Below is a listing. Quote from it, exactly, the lines from the one containing "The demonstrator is" down to the one containing "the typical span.", both ends included, and nothing else.

Source material:
════
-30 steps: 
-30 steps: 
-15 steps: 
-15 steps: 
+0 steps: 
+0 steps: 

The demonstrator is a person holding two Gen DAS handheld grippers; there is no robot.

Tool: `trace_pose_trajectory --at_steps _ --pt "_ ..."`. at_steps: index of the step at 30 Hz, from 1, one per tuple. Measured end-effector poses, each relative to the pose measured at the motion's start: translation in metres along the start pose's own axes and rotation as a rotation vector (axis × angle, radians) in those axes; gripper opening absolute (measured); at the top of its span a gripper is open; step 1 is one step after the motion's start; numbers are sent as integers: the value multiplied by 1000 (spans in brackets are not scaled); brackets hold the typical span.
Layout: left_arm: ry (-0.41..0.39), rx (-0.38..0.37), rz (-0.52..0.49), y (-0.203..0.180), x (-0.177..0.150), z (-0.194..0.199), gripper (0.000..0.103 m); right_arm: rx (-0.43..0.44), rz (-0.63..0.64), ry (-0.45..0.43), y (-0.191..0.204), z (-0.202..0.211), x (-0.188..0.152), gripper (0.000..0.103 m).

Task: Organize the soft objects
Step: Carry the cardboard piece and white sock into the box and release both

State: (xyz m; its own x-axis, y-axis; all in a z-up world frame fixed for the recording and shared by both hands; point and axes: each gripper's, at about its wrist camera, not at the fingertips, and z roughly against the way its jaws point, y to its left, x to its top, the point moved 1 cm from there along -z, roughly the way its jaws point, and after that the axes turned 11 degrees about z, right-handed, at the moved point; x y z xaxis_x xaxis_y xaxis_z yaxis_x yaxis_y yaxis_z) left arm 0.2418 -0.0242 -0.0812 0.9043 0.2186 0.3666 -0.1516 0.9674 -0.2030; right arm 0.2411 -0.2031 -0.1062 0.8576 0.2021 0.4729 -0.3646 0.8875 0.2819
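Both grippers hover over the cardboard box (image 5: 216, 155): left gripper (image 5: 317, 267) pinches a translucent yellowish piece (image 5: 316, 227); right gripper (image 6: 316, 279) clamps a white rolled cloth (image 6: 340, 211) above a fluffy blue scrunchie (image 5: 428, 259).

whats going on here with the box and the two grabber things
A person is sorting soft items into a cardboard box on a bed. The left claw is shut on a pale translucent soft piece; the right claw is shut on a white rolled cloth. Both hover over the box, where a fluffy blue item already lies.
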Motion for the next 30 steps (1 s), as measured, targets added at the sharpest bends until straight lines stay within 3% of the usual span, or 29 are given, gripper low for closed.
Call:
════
Result of this exercise:
The demonstrator is a person holding two Gen DAS handheld grippers; there is no robot.

Tool: `trace_pose_trajectory --at_steps _ --pt "_ ..."`. at_steps: index of the step at 30 Hz, from 1, one per tuple. Measured end-effector poses, each relative to the pose measured at the motion's start: translation in metres along the start pose's own axes and rotation as a rotation vector (axis × angle, radians) in those axes; gripper opening absolute (measured); at the top of its span a gripper is open; step 1 is one step after the motion's start; numbers are sent as integers: the value multiplied by 1000 (spans in brackets are not scaled); brackets hold the typical span.

The exercise requires no additional content.